Eye of Round - $9.00/lb

Grilled Eye of Round Steaks


  • 1 tablespoon kosher salt
  • 1 tablespoon chile powder
  • 1 teaspoon unsweetened cocoa powder
  • 1 teaspoon packed brown sugar
  • 1/2 teaspoon ground coriander
  • 1/2 teaspoon granulated garlic
  • 1 Eye of Round
  • 2 tablespoons vegetable oil


1. Combine salt, chile powder, cocoa, sugar, coriander, and granulated garlic in bowl.  Separate roast into 2 pieces along natural seam. Turn each piece on its side and cut in half lengthwise against grain. Remove silverskin and trim fat to ¼ -inch thickness.  Pat steaks dry with paper towels and rub with spice mixture. Transfer steaks to zipper-lock bag and refrigerate for at least 6 hours or up to 24 hours.

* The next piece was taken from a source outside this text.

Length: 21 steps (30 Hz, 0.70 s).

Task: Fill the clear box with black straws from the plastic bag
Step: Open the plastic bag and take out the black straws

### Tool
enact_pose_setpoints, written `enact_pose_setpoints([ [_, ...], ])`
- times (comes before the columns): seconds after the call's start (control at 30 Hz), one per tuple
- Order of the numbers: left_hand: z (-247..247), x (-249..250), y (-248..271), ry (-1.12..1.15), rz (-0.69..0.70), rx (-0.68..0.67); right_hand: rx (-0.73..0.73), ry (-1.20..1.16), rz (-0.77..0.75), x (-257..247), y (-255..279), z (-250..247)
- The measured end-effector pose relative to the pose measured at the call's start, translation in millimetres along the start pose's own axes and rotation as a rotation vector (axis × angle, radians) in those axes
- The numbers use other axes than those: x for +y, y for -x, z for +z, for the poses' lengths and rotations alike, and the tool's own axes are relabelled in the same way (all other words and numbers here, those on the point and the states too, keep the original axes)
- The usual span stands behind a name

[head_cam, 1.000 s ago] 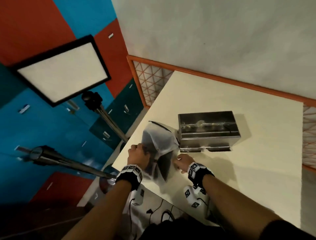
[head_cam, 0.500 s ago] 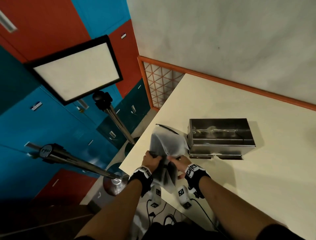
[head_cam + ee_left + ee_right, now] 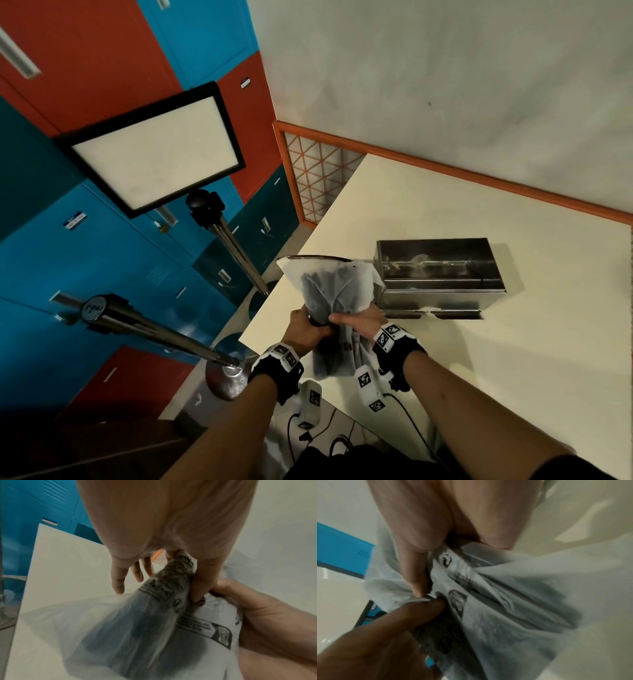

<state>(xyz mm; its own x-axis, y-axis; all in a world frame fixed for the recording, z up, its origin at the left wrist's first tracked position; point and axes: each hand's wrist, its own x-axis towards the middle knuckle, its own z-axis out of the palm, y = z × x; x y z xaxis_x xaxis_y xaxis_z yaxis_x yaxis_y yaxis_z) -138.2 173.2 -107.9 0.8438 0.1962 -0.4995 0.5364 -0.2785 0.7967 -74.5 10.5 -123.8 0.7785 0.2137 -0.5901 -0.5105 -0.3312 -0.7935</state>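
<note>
A translucent white plastic bag (image 3: 337, 284) with black print stands at the table's near left corner, with a dark bundle of black straws (image 3: 320, 294) showing through it. My left hand (image 3: 306, 325) and right hand (image 3: 358, 320) both grip the bag at its bunched middle, close together. In the left wrist view the left thumb (image 3: 199, 588) pinches the gathered bag (image 3: 137, 628). In the right wrist view the right thumb (image 3: 416, 577) presses into the bag's folds (image 3: 513, 615). The clear box (image 3: 438, 274) sits just right of the bag, on the table (image 3: 513, 377).
The table's left edge runs beside the bag, with floor below. A lit panel (image 3: 154, 150) on a stand and a metal pole (image 3: 154, 329) stand to the left, before blue and red lockers. White tagged devices (image 3: 368, 387) with cables hang at the near edge.
My hands have come together from the bag's two sides to its middle, bunching it. The bag's top has spread upward and tilted toward the box.
</note>
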Motion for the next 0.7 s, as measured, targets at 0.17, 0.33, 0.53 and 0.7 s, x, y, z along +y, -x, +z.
enact_pose_setpoints([
  [0.17, -8, 8, 16, 0.002, 0.238, 0.003, -0.091, 0.035, -0.192, -8, 22, -14],
  [0.33, -5, 25, 25, 0.093, 0.348, 0.028, -0.156, 0.083, -0.256, -1, 42, -36],
  [0.53, -2, 34, 28, 0.087, 0.345, 0.021, -0.147, -0.100, -0.249, -7, 70, -53],
  [0.7, -1, 43, 32, 0.005, 0.372, -0.024, -0.050, -0.088, -0.239, -3, 82, -67],
])
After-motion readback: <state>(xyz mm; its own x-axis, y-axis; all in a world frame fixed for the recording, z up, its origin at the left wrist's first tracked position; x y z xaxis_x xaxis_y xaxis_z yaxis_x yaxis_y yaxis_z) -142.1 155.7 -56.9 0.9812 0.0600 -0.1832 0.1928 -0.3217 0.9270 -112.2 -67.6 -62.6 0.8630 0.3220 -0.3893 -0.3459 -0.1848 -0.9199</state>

Open bottom vent halfway. Light large chimney starter filled with charcoal briquettes (6 quarts).  When top coals are partially covered with ash, pour evenly over half of grill.  Set cooking grate in place, cover, and open lid vent halfway.  Heat grill until hot, about 5 minutes.

Turn all burners to high, cover, and heat grill until hot, about 15 minutes.  Turn primary burner to medium-high and secondary burner(s) to medium-low.

3. Clean and oil cooking grate.  Brush steaks all over with oil.  Place steaks over hotter side of grill and cook (covered if using gas) until well charred on both sides, about 5 minutes per side.  Move steaks to cooler side of grill and continue to cook (covered if using gas) until steaks register 125 degrees (for medium-rare), 5 to 8 minutes.

4. Transfer steaks to carving board, tent loosely with foil, and let rest for 10, minutes.  Slice steaks thin. Serve.

Serves 4-6.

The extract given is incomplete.